Phase transitions in rolling of irregular cylinders and spheres
Daoyuan Qian, Yeonsu Jung, L. Mahadevan

TL;DR
This paper investigates phase transitions in the rolling behavior of irregular cylinders and spheres on inclined planes, revealing complex dynamics, hysteresis, and scaling laws that depend on shape irregularity and inertia.
Contribution
It introduces a theoretical framework for phase transitions in rolling objects with irregular shapes, supported by experiments on cylinders and spheres that confirm the predictions.
Findings
Identification of phase transitions as a function of shape and inertia
Experimental validation of lag time scaling in cylinders
Observation of orbit behaviors and period-doubling in spheres
Abstract
When placed on an inclined plane, a perfect 2D disk or 3D sphere simply rolls down in a straight line under gravity.

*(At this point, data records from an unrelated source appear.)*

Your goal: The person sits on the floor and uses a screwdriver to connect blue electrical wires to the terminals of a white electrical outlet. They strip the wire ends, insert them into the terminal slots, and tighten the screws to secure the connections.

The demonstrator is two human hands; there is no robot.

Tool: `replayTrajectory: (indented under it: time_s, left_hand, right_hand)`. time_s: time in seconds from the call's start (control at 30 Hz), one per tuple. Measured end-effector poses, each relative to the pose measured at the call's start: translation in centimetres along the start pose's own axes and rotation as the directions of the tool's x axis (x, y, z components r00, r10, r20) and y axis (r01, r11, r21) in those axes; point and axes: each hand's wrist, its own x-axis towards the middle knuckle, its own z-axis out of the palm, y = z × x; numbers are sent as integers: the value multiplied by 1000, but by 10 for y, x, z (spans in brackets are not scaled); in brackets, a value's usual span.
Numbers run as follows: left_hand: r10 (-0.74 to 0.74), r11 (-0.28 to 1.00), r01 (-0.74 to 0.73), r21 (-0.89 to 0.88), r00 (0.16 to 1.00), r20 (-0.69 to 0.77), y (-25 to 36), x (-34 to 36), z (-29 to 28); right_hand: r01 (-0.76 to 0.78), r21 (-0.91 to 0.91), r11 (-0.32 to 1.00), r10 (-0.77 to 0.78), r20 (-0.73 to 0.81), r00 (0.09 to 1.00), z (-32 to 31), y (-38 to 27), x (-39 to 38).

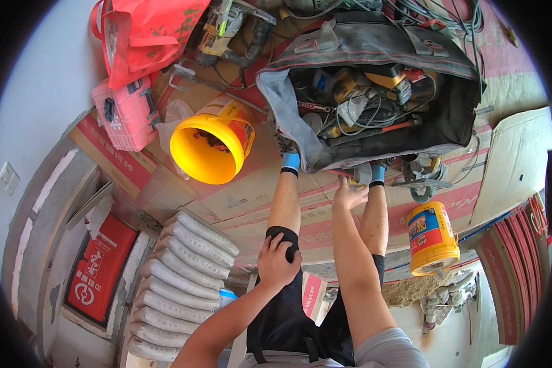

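Observation:
My left hand (pixel 278 260) rests on my left knee, fingers spread over the black cloth, holding nothing. My right hand (pixel 351 195) reaches down between my shins to the near edge of a large black tool bag (pixel 288 113). Its fingers are curled beside a small grey object (pixel 362 174); what they grip, if anything, I cannot make out. The bag gapes wide. Inside lie yellow-and-black power tools (pixel 349 84), a coiled grey cable (pixel 380 115) and a tool with a red-orange handle (pixel 400 126).
A yellow bucket (pixel 205 150) lies tilted left of the bag, near a red tool case (pixel 126 113) and a red bag (pixel 144 43). A rotary hammer (pixel 233 30) is behind. Right stand a metal-framed tool (pixel 423 178) and another yellow bucket (pixel 432 236). White sacks (pixel 178 282) are stacked left.

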Motion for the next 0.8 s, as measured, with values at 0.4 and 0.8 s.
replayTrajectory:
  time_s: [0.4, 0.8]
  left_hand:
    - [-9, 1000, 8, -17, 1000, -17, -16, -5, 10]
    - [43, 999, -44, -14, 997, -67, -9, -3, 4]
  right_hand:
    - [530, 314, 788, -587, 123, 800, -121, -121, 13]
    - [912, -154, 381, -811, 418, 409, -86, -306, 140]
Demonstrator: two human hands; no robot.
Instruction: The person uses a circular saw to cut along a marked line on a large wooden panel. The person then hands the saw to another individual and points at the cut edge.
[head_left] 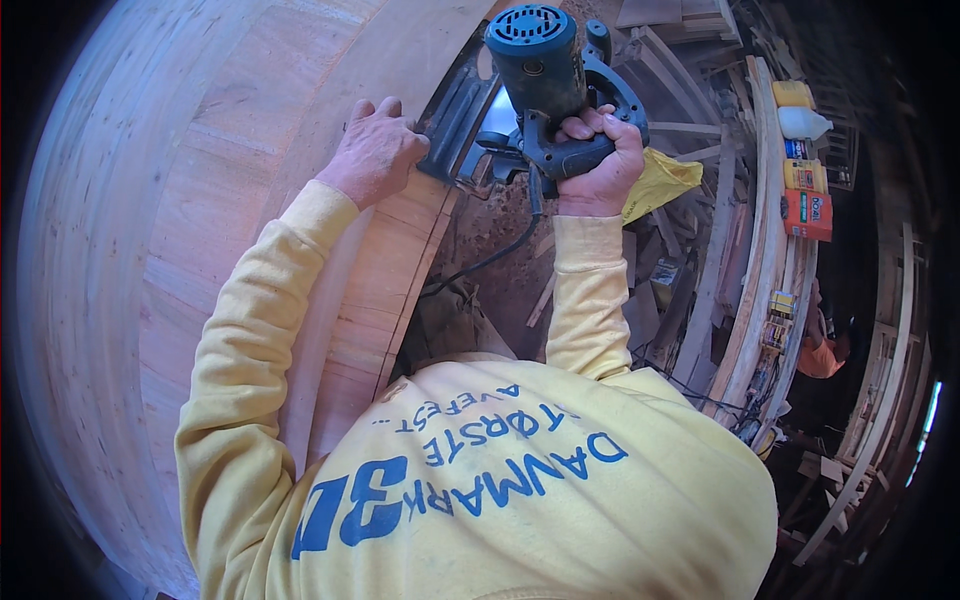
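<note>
My right hand is wrapped round the rear handle of a dark teal circular saw. The saw's metal base plate lies over the edge of a large pale wooden panel. On the panel, just left of the base plate, my left hand rests with its fingers apart, the thumb side at or touching the plate's edge. The blade is hidden. A black power cord hangs from the saw's handle and runs down past the panel's edge.
A yellow plastic bag and scattered wood offcuts lie right of the saw. Further right, a long timber ledge carries a white jug, yellow containers and a red-orange box. Something orange, perhaps a person's clothing, shows behind it.
</note>
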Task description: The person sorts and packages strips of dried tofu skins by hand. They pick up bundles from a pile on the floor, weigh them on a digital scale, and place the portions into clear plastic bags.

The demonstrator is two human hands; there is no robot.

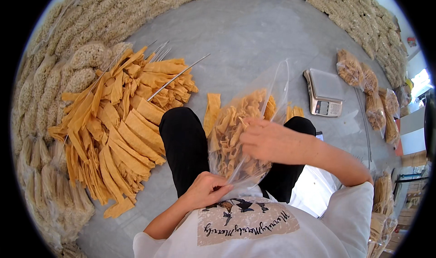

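Note:
A clear plastic bag filled with curled yellow dried strips sits upright between my black-trousered knees. My left hand grips the near lower edge of this bag with closed fingers. My right hand lies over the bag's right side, its fingers curled against the plastic; the fingertips are partly hidden. Loose flat yellow strips lie just beyond the bag. To my left a large heap of long yellow strips rests on the floor, with thin metal rods across and among them.
A digital scale stands at the right on the grey floor, beside filled bags and long rods. Stacked bags of pale dried food line the left and far sides. More bags and a white sheet are at the lower right.

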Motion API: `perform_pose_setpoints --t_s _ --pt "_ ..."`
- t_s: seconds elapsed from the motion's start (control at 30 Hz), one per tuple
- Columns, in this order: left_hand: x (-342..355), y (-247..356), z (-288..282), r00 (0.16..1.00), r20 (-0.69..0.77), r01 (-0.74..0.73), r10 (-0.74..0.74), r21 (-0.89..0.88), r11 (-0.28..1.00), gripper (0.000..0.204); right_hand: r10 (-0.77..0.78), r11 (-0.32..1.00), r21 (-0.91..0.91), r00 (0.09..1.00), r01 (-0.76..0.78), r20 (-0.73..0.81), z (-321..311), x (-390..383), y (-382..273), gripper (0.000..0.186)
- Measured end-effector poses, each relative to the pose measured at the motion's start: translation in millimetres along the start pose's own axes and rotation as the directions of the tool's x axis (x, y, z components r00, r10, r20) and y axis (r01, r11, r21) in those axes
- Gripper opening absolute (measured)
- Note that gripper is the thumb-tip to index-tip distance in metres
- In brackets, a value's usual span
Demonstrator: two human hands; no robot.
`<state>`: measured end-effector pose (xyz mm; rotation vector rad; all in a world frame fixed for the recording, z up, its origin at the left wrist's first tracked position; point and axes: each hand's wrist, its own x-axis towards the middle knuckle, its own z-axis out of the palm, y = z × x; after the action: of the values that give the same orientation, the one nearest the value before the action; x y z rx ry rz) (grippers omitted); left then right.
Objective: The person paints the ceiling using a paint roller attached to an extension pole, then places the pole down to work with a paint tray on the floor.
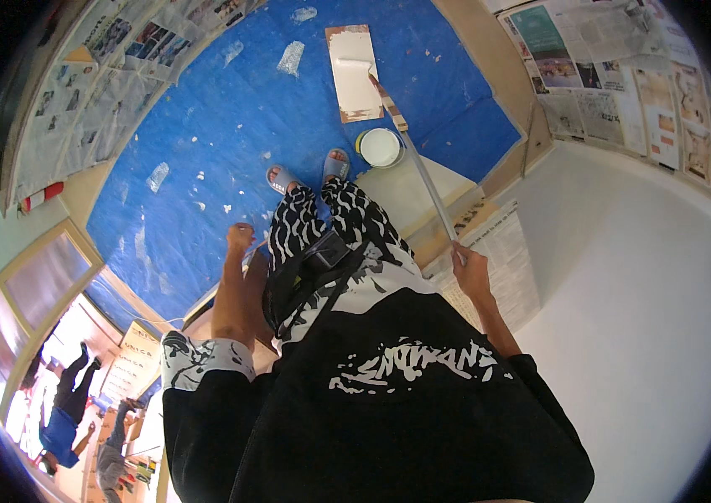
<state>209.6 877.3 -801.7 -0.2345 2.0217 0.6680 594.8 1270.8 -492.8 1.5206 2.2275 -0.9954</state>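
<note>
My right hand (470,267) is wrapped round the long grey pole (428,181) of a paint roller. The pole reaches forward to a wooden-looking handle part (388,106), and the white roller head (355,65) rests on a flat board (345,37) coated with white paint. Brown patches show at the board's two ends. Just nearer to me stands a round bucket (381,148) with white inside it. My left hand (241,236) hangs beside my left leg with its fingers curled closed, and I see nothing in it.
Blue sheeting (204,109), spotted with white flecks, covers the floor. Newspaper sheets (599,75) cover surfaces at left and right. A pale panel (414,194) lies beside my feet, and a white wall (640,335) rises at right. Two people (60,427) are visible at lower left.
</note>
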Motion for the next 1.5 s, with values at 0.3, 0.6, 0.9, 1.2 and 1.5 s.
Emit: perform_pose_setpoints --t_s 0.3,0.6,0.9,1.2,1.5 --pt "-65 -15 74 0.988 -0.089 -0.136 0.127 -0.104 0.985 0.023 -0.080 0.995 -0.055 0.995 0.084 0.062 -24 -47 20 0.031" --pt "-70 -79 79 0.989 -0.110 -0.130 0.103 -0.283 0.950 0.022 -0.244 0.968 -0.062 0.969 0.242 -0.040 0 -34 58 0.032" --pt "-122 -114 92 0.979 -0.203 -0.008 0.008 0.003 1.000 0.024 -0.251 0.947 -0.202 0.968 0.251 0.027 10 36 62 0.031" --pt "-93 -138 118 0.989 -0.124 -0.083 0.085 0.020 0.996 0.040 -0.272 0.947 -0.153 0.958 0.283 0.087 -11 -13 60 0.033" --pt "-106 -125 113 0.984 -0.142 -0.103 0.110 0.057 0.993 0.037 -0.291 0.934 -0.196 0.955 0.298 0.062 -16 -1 59 0.034"
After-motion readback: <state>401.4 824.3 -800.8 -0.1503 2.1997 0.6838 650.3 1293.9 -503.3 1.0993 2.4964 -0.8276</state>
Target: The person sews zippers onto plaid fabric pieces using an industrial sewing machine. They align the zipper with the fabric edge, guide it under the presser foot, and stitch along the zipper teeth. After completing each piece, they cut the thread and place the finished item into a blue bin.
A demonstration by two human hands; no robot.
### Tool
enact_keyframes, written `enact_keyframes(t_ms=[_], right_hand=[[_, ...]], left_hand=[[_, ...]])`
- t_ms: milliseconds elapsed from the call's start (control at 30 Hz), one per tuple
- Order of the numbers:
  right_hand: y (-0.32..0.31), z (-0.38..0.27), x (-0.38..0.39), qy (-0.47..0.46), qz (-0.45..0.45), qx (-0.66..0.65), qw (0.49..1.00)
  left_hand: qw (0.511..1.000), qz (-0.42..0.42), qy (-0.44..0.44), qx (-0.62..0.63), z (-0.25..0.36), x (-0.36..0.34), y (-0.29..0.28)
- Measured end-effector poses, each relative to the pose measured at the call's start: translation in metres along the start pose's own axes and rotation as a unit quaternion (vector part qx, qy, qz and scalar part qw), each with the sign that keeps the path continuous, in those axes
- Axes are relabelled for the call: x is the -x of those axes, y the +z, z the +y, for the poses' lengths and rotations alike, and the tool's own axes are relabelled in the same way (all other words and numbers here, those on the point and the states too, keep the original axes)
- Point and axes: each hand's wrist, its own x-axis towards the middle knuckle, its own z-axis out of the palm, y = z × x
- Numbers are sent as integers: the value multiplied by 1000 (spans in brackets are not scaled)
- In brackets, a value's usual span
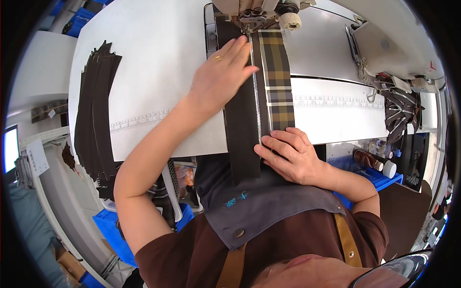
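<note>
A long metal-toothed zipper [256, 91] on dark tape runs from the sewing machine's presser foot [246, 26] toward me. Dark brown fabric [241, 125] lies on its left, and its lower end hangs over the table edge. Along the right side is a strip of plaid fabric [277, 72] in olive, tan and black. My left hand [223, 72] lies flat on the dark fabric, fingers stretched close to the presser foot. With bent fingers, my right hand [293, 156] grips the zipper and plaid edge near the table's front. Its fingertips partly cover the layers.
Dark fabric strips [96, 105] are stacked on the white table [144, 72] at left. More dark zipper pieces [402, 113] lie bunched at right. The sewing machine [398, 48] stands over the far side. Bottles [379, 153] and a blue bin [389, 181] are below at right.
</note>
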Motion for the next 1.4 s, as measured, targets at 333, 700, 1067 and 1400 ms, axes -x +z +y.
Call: enact_keyframes(t_ms=[333,700,1067,1400], right_hand=[[-4,7,-8,-29,-4,-13,999],[-13,20,-27,-15,-31,-39,999],[-21,46,-47,-5,-76,-32,997],[-16,77,-70,-20,-49,-13,999]], left_hand=[[995,-72,27,-68,-23,-12,-33],[988,-59,93,-111,-27,-8,-26],[993,-22,35,-110,-19,-7,-24],[991,-17,52,-125,-19,-3,-21]])
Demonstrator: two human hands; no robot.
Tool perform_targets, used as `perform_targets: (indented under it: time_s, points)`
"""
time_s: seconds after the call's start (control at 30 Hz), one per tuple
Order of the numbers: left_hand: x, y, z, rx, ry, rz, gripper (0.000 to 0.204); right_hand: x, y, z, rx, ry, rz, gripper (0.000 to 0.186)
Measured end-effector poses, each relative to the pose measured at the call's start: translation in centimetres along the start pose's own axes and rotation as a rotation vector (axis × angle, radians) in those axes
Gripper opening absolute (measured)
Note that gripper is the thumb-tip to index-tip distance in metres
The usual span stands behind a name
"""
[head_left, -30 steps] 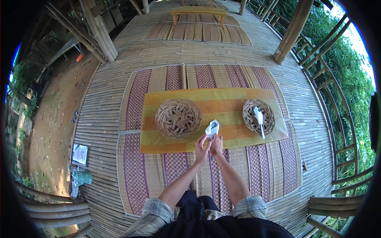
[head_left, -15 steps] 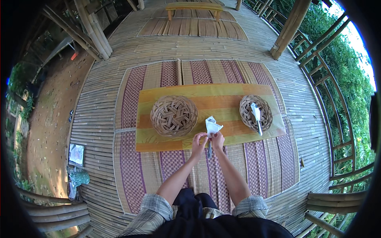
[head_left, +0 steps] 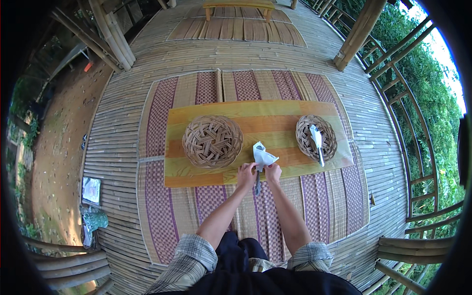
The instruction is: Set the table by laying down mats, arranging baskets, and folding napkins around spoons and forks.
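At the near edge of the low yellow-and-orange wooden table (head_left: 265, 118), both hands are at a white paper napkin (head_left: 264, 155) with metal cutlery in it, its handle (head_left: 257, 188) sticking out toward me. My left hand (head_left: 247, 172) pinches the napkin's lower left part, and my right hand (head_left: 272, 172) grips its lower right side. To the left lies a large woven basket tray (head_left: 211, 140). To the right a smaller woven basket (head_left: 305, 135) holds another napkin-wrapped utensil (head_left: 317, 145) lying across it.
Striped woven mats (head_left: 162, 216) lie under the table on a bamboo floor (head_left: 113, 162). A second bench-like table (head_left: 236, 5) stands farther back. Bamboo posts (head_left: 356, 34) and railing are at the sides. Bags (head_left: 93, 221) lie by the left edge, beside a dirt path.
The napkin has opened out toward the right, and more of the cutlery handle shows below it. My fingers have shifted slightly along it. The view has shifted slightly.
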State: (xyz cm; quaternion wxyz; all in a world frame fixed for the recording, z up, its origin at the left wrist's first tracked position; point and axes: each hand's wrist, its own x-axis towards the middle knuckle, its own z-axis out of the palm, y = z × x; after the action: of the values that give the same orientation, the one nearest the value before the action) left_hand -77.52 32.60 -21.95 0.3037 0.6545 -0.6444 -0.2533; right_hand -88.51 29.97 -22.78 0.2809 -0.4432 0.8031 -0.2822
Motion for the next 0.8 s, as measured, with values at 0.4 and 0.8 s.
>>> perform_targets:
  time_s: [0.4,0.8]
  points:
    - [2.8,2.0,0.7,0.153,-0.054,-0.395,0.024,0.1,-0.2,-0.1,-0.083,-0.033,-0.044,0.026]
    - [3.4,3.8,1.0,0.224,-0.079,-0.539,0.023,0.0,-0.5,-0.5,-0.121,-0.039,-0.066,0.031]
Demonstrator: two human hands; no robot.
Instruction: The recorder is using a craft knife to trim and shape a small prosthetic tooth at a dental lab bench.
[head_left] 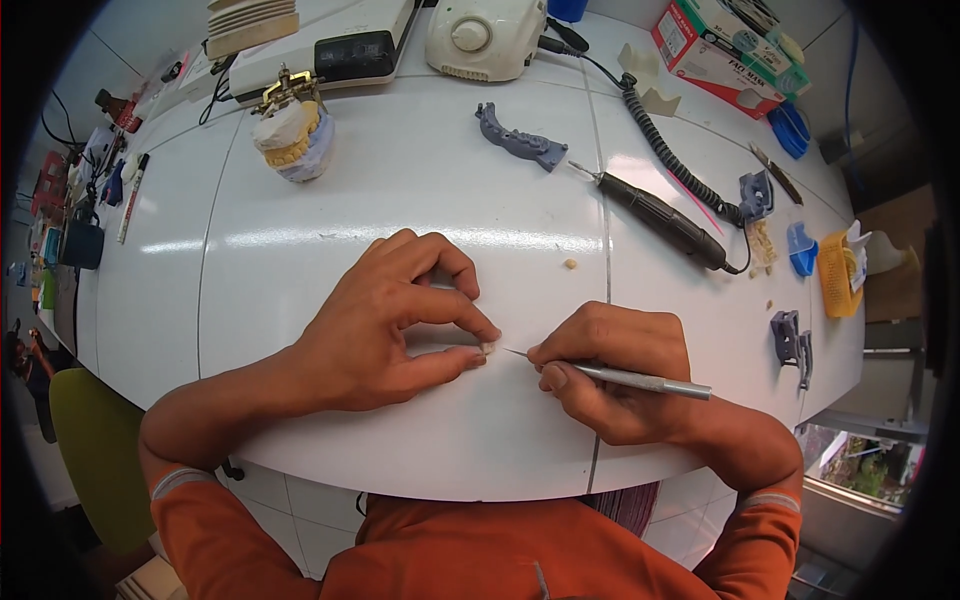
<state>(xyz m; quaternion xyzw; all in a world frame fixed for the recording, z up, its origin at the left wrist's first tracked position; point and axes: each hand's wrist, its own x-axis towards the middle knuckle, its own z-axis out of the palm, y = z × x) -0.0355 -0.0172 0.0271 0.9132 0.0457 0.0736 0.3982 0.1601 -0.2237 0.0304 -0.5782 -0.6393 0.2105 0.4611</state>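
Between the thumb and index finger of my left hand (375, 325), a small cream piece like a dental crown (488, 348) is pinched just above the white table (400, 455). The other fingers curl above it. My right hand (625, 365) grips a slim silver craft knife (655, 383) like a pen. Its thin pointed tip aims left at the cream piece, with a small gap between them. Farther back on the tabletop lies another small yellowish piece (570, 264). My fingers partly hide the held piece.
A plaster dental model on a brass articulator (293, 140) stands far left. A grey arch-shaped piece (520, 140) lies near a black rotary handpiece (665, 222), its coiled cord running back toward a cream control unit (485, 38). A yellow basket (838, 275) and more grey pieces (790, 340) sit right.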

But how is the rolling affected if these shapes are irregular or random? Treating the terminal rolling speed as an order parameter, we show that phase transitions arise as a function of the dimension of the state space and inertia. We calculate the scaling exponents and the macroscopic lag time associated with the presence of first and second order transitions, and describe the regimes of co-existence of stable states and the accompanying hysteresis. Experiments with rolling cylinders corroborate our theoretical results on the scaling of the lag time. Experiments with spheres reveal closed orbits and their period-doubling in the overdamped and inertial limits respectively, providing visible manifestations of the hairy ball theorem and the doubly-connected nature of SO(3),…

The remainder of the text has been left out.